I met Bohmwick ten years later. We had both left the Red Cross by then. I asked him if he remembered our conversation from 1987. He smiled in embarrassment and admitted that he had made an error of judgment. Today, it is estimated that India has nearly five million citizens who have tested positive for HIV. The infection is spreading rapidly, especially in the big cities. It transpires that Hindu men in general visit prostitutes at least as frequently as men in Europe and the USA.
The HIV epidemic has also reached China. For a long time the authorities refused to acknowledge the problem, but in recent years they have turned officially to WHO and UNAIDS for help. What is extremely tragic in the case of China is that a lot of the spread of the infection is due to flagrant negligence in the health service. Hundreds of thousands of poor people in rural areas were infected when they gave blood. Just as in India, promiscuity is relatively widespread, and in the longer term an extremely serious situation is in prospect.
What is now happening in India and China is very ominous. If the epidemic develops in a similar way to what we have seen in many African countries – and the risk of this cannot be ruled out – it would mean that several hundred millions of Indians and Chinese would be affected. The human catastrophe would be scarcely imaginable in its proportions. It would also have a very serious detrimental effect on the economy of the two countries, and hence also on the world economy in general.
Another region where the disease is spreading rapidly at the moment is eastern Europe.
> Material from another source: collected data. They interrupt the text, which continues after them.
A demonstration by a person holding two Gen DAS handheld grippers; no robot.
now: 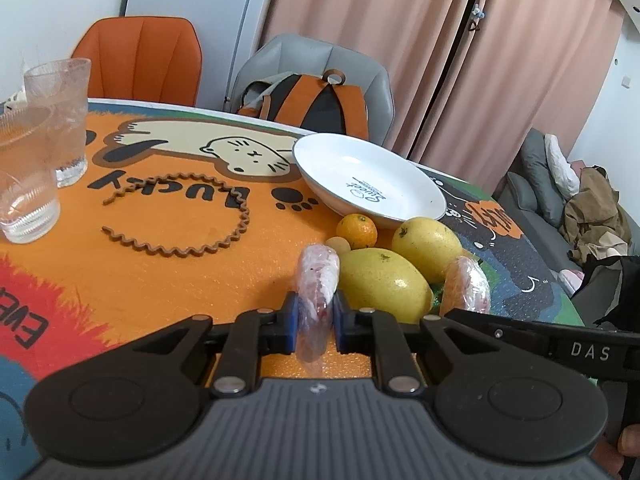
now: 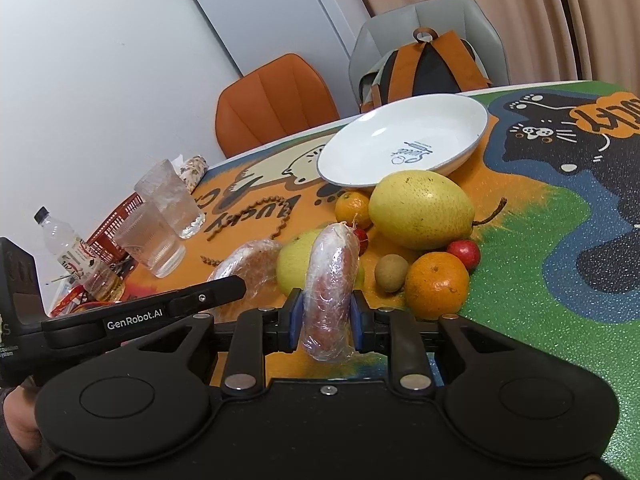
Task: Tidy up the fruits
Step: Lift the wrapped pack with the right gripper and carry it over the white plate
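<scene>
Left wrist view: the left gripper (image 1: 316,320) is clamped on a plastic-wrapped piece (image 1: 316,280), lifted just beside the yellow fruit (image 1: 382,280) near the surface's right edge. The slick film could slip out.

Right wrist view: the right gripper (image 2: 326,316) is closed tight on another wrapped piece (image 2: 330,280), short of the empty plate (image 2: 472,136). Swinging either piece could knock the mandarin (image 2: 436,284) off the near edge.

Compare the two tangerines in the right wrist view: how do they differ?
The near tangerine looks larger and sits in full view by a small red fruit. The far tangerine looks smaller and is partly hidden, tucked beside the big yellow pear below the white plate. Both are orange, round and loose on the mat.
</scene>
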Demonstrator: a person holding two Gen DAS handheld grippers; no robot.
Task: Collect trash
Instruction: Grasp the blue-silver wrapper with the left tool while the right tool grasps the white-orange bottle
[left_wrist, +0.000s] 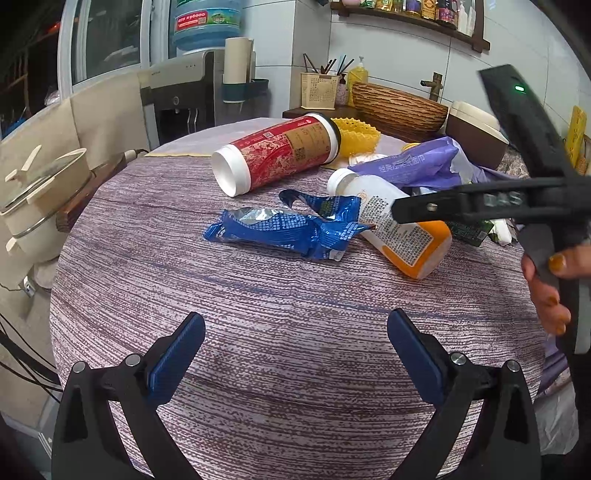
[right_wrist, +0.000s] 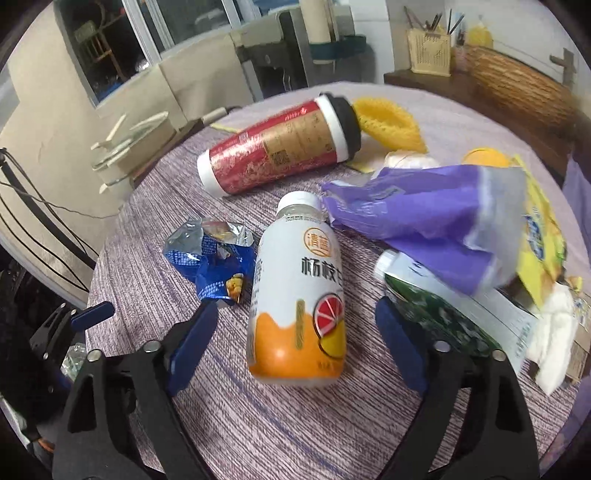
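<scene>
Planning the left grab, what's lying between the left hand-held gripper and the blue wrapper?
Only bare tablecloth lies between the left hand-held gripper and the blue wrapper, shown in the left wrist view.

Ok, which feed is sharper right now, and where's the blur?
Left wrist view is crisp: the blue wrapper reads clearly. Right wrist view is motion-smeared, worst on the purple bag and the far shelf; the drink bottle stays fairly legible.

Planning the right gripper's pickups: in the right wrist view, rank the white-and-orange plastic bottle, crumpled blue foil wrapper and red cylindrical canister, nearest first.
1. White-and-orange plastic bottle, lying between the open fingers.
2. Crumpled blue foil wrapper, just beyond the left finger.
3. Red cylindrical canister, on its side, far back.
</scene>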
Authorities there are also very badly prepared when it comes to prevention programmes and direct nursing care for the afflicted.
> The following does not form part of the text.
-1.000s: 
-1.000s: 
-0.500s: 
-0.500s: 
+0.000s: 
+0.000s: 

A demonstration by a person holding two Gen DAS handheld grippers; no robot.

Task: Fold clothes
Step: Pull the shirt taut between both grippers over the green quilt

The HIV epidemic is a security problem
During the first decades of the epidemic it was considered to be primarily a health problem in most countries. International meetings to discuss the implications were organised by WHO in the early days, and thereafter by UNAIDS. Those who attended were mainly health ministers and their colleagues. There was nothing wrong with that, of course, but as the epidemic spread it became obvious that more was being affected than merely health. For a number of countries in Africa, what is at stake is their survival as a nation. Decades of development aid are at risk. Whole sectors, such as agriculture and education, are facing more or less total collapse in some countries.
For Africa as a region, the epidemic is also a security problem. How will certain countries be able to function, how will law and order be maintained, if the disease is not brought under control in the near future? This was the theme of a conference organised by the UN Security Council a few years ago. The initiator was the then American Ambassador to the UN, Richard Holbroke. As far as I am aware, it was the first time the Security Council had taken up a theme of this kind for detailed analysis.